Kin of Bear Attack Victim Sue for Failure to Warn Print

Samuel Ives

The parents of an 11-year-old boy who was fatally mauled at a Utah campground by a black bear have sued state and federal wildlife officials for failing to warn them that the same bear had terrorized other campers earlier the same day.

Agents of the Utah Division of Wildlife Resources (DWR) knew of the earlier incident and tried to find the bear so they could destroy it. After eluding its pursuers, the animal returned that night and ripped Samuel Ives from a tent pitched in the same location of a campground in American Fork Canyon that it had visited the night before.

Ives' parents filed two wrongful-death lawsuits last week, alleging officials are liable for not posting warning signs about the bear or “attempting to notify potential users of the campground of the imminent danger” presented by it. The suits, which seek at least $2.1 million in damages, name both the DWR and the U.S. Forest Service as defendants.

Officials had declared the bear a Level III nuisance animal, meaning they considered it a “threat to human safety.” But according to the complaint against the Forest Service,

The [Ives] family pitched their tent ... with no knowledge or warning of the bear incident and decisions made by the agents of the USDA Forest Service about the Level III bear that had occurred that very morning.

Government officials are generally immune from liability for the exercise of “discretionary functions” and the state of Utah has already indicated it is entitled to that defense because its bear policy is discretionary. “It's all written in 'shoulds' and 'mays,'” Assistant Attorney General Martin Bushman told the Provo Daily Herald newspaper.

But the Ives family might still have a case if they can show that the bear's original act of aggression gave rise to a duty to at least post warning signs. Referring to the few cases that have considered liability for wild animal attacks, the Alaska Supreme Court said they

appear to agree that if a landowner knows that a wild animal is creating a dangerous situation on his property, he has a duty either to remove the danger or to warn the people who may be threatened by the danger. Carlson v. State of Alaska, 598 P.2d 969 (1979).

Samuel Ives’ death is the only recorded fatality caused by a black bear in Utah history. At about 5:30 a.m. on June 17, 2007, the bear rummaged through food coolers at the campground and ripped open the tent of camper Jake Francom before being chased away by Francom and his friends.

The campers reported the attack on their way out of the canyon and officers, acting on the decision to classify the bear as Level III, spent four to six hours looking for it. The Ives family say they arrived and pitched their tent “[s]hortly after the agents abandoned the campground.”
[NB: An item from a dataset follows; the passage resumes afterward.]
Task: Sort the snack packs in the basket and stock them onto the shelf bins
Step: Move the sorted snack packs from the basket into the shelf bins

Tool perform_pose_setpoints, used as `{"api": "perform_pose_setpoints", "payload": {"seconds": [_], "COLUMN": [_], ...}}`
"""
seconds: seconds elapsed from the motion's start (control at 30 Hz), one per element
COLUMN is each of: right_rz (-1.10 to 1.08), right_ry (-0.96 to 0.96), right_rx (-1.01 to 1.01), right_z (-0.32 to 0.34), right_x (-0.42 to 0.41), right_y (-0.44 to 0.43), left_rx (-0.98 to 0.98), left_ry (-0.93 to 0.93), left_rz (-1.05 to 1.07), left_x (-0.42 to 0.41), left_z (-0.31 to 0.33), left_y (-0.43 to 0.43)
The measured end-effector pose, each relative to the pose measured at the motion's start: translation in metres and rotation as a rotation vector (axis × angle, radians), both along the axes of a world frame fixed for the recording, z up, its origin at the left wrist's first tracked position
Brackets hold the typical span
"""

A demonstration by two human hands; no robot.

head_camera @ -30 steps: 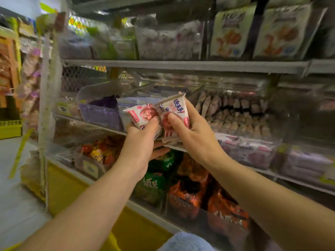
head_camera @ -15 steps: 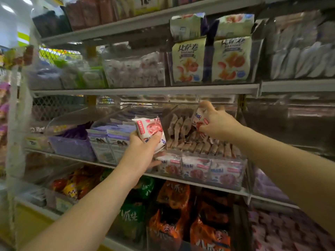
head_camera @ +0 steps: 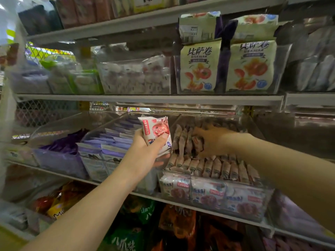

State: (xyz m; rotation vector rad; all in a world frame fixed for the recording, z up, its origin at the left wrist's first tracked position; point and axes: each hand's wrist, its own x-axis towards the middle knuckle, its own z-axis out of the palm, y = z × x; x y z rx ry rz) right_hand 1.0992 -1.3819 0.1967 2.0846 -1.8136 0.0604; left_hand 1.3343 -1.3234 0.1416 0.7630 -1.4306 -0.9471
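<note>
Closest to the camera, my left hand (head_camera: 145,153) was curled tight around a white snack pack (head_camera: 156,132) printed with a red fruit, thumb pressed across its face and fingers wrapped behind. I held it upright just in front of the middle shelf, I judged so that it stayed ready as the next one to go in while the other hand worked.

Just beyond, my right hand (head_camera: 212,140) reached into the clear plastic bin (head_camera: 257,201) on that shelf. The fingers (head_camera: 198,142) were bent down among the rows of standing packs (head_camera: 213,168), and seemed to pinch one more pack of the same kind, though blur and the neighbouring wrappers left me unsure how much of it I had. The packs stood on edge in tight rows, which I took as the reason for pushing the new one down into a gap rather than laying it flat. Three matching packs faced outward against the bin's front wall.

To the left sat a bin of purple-and-white sachets (head_camera: 108,147), then one of darker purple packs (head_camera: 61,145). On the shelf above, further back, stood cream bags with tomato pictures (head_camera: 251,67). The basket was out of view.
</note>
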Motion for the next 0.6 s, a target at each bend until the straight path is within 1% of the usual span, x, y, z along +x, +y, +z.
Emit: {"api": "perform_pose_setpoints", "payload": {"seconds": [0.1,0.17,0.23,0.3,0.37,0.43,0.47,0.53,0.6], "right_rz": [0.088,0.134,0.123,0.081,0.034,0.014,0.026,0.082,0.123], "right_ry": [0.038,-0.006,-0.072,-0.109,-0.056,0.009,0.012,-0.018,-0.042], "right_rx": [-0.006,-0.050,-0.088,-0.044,0.073,0.166,0.189,0.182,0.131], "right_z": [0.001,0.003,0.006,0.007,0.007,0.012,0.015,0.022,0.027], "right_x": [-0.010,-0.010,-0.007,-0.004,-0.003,-0.006,-0.009,-0.016,-0.022], "right_y": [-0.003,-0.010,-0.015,-0.018,-0.014,-0.003,0.004,0.018,0.029], "left_rx": [-0.022,-0.031,-0.033,-0.052,-0.081,-0.119,-0.139,-0.175,-0.199], "left_ry": [0.015,0.017,-0.007,-0.052,-0.116,-0.210,-0.285,-0.474,-0.630], "left_rz": [-0.018,-0.027,-0.023,-0.007,0.011,0.018,0.023,0.029,0.012], "left_x": [-0.005,-0.008,-0.011,-0.014,-0.017,-0.020,-0.021,-0.025,-0.029], "left_z": [0.002,0.002,0.002,0.002,0.002,0.004,0.005,0.008,0.010], "left_y": [-0.008,-0.013,-0.017,-0.021,-0.022,-0.021,-0.020,-0.018,-0.016]}}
The agents “failed to remove any attractants, or assure that campers with food (attractants) were kept from coming into the campground,” they allege.

A DWR spokesman has said officers didn't think the rogue bear -- which was later found and killed -- would come back. “We've never in the history of the Division of Wildlife Resources, after we've aggressively pursued a bear like that, had a bear return to a campground. It just doesn't happen,” Dean Mitchell told ABC 4 News in Salt Lake City.

In 1997, a Utah judge found no duty to warn campers before a bear attack in a U.S. Forest Service campground since the terrain was inhospitable to bears. Gadd v. U.S., 971 F. Supp. 502.

But the Ives' case may be distinguishable because of the prior attack on Francom in the same location. And in Claypool v. U.S., 98 F. Supp. 702 (1951), a California judge found that the government had a duty to warn in the case of a Yellowstone National Park camper who was injured by a grizzly bear a few days after a bear raided the same campsite.